The future Government will not finally be obliged to implement a toll system on State-dependent roads in exchange for continuing to receive European recovery funds in a timely manner. Neither in 2024, as planned, nor in the following years.

This summer, the Executive asked the European Commission to renegotiate, within the framework of the Addendum to the Recovery Plan, one of the most complex points and has achieved its objective. According to the documents to which this newspaper has had access, Brussels has accepted the proposal to exclude from among the commitments the implementation of payment for using highways and motorways.

The agreement between Spain and Brussels contemplates the replacement of tolls with other solutions to try to reduce polluting emissions from road transport. Specifically, Spanish and community negotiators have agreed to include in the future Sustainable Mobility law, a regulation that was stranded in the Cortes Generales due to the early call of general elections and that will be processed again in this legislature, a series of measures to promote the transport of goods by rail.

The agreed changes are already black on white.

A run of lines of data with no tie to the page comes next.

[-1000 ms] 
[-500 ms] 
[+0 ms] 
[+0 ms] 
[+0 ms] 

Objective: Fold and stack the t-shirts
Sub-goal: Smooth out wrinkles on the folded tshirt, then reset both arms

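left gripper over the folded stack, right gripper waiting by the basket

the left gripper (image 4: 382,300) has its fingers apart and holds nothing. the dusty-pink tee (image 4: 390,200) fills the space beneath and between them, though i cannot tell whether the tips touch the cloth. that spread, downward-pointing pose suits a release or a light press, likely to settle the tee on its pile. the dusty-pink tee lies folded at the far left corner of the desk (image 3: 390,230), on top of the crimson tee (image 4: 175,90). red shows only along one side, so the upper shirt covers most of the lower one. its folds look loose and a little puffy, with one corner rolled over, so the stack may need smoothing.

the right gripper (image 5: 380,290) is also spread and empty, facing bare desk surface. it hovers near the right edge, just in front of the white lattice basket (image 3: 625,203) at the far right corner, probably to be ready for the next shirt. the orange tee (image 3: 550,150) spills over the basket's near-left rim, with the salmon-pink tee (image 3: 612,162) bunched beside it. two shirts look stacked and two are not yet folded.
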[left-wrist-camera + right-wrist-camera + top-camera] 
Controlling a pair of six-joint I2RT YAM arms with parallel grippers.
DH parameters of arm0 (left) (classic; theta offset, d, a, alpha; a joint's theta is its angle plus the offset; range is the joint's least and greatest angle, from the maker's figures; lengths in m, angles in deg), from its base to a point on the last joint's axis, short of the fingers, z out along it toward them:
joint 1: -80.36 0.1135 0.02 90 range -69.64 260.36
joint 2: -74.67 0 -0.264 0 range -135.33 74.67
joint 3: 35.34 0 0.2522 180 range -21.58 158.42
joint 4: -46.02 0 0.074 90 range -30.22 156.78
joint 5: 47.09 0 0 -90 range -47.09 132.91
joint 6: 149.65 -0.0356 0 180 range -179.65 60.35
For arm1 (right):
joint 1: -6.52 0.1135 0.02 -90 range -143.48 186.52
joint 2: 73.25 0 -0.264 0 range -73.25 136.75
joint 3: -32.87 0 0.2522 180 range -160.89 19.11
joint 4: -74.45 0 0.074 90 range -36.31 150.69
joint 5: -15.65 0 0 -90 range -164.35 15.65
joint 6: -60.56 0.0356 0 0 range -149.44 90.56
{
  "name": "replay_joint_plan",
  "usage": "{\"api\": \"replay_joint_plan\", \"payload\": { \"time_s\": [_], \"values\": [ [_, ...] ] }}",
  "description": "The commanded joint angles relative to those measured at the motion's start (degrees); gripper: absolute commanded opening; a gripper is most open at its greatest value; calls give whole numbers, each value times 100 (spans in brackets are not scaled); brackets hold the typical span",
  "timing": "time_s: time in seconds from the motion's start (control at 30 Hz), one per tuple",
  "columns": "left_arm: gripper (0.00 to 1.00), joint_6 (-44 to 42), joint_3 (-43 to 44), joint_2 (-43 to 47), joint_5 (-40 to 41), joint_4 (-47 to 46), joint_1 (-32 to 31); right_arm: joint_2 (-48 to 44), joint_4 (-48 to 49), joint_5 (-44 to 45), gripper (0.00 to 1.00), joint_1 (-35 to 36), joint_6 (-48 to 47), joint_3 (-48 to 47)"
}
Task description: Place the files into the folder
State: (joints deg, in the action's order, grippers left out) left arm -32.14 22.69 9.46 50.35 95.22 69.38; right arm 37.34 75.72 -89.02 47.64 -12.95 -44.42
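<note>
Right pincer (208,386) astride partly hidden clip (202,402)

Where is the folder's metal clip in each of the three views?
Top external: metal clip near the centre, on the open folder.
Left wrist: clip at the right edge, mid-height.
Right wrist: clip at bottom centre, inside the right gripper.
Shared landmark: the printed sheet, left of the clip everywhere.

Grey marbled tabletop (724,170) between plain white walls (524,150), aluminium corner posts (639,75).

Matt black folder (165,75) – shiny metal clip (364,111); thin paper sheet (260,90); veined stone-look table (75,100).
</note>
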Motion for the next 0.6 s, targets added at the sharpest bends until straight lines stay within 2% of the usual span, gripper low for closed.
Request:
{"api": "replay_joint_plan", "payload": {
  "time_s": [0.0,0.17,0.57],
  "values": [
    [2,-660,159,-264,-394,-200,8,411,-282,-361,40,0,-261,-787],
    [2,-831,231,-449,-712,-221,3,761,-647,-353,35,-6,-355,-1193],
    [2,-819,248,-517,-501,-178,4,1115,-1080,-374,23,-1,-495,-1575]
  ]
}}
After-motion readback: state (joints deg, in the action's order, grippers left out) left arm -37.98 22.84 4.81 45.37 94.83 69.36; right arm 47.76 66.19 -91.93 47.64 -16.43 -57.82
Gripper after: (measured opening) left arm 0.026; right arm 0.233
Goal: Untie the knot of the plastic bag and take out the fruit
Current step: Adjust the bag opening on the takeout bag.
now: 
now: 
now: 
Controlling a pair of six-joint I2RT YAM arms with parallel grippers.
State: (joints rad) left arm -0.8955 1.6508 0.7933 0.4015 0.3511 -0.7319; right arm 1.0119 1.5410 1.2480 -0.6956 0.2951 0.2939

In this way, both parties agree to delete from milestone 3 the obligation to “establish a financing system for the conservation and maintenance of public infrastructure and that internalizes environmental costs.”

In exchange, the future Sustainable Mobility law will contemplate three new developments: firstly, “the obligation to implement a rail highway development program in those corridors where it is viable and there is a business interest in its development.” That is, Spain is committed to promoting different rail corridors to try to channel greater freight transport.

Secondly, the next Government will have to make the commitment to approve a “bonus on railway charges for freight traffic for a minimum period of five years”. Finally, Spain will develop “a support program for rail freight transport”, with measures to encourage modal change from the road and with a plan to modernize the sector.

The agreement reached with the Commission also includes modifying the “C1R2 reform” of the Recovery Plan. This eliminates the obligation to create “a payment mechanism for the use of State roads, which will begin to operate from 2024, in accordance with the polluter pays principle.” This mention remains a dead letter and in its place the three innovations described above are included to promote rail transport.

The European Commission has already informed Spain that it accepts these changes; modifications that will be official when all negotiation of the Addendum is closed.

With the closure of the renegotiation of tolls, an issue piloted by the Department of Economic Affairs of the Presidency of the Government and the Ministry of Transport, Spain is shelving one of the commitments that had generated the most tension. The general director of Traffic, Pere Navarro, ignited the controversy in the middle of the election campaign for the general elections on July 23 by stating in an interview that “what I can tell you is that next year, due to imposition from Brussels, we will have than putting tolls, he demands it from us.” The Minister of Transport, Raquel Sánchez, had to deny her party colleague and Navarro himself later apologized for the “confusion” generated.

Brussels spoke out those days through its economic spokesperson, Veerle Nuyts, who limited himself to stating that “the Spanish Recovery Plan, as proposed by Spain and approved by the European Commission, includes the commitment to adopt a mobility law sustainable and transportation financing for December 2023.” “We understand that the Spanish plan refers to a payment mechanism for the use of roads that will begin in 2024 in line with the ‘polluter pays’ principle,” she added.

After intense negotiations throughout the summer, Spain has achieved its goal of maintaining the current model, in which road maintenance is paid for by budgets, in exchange for exploring decarbonization through trains.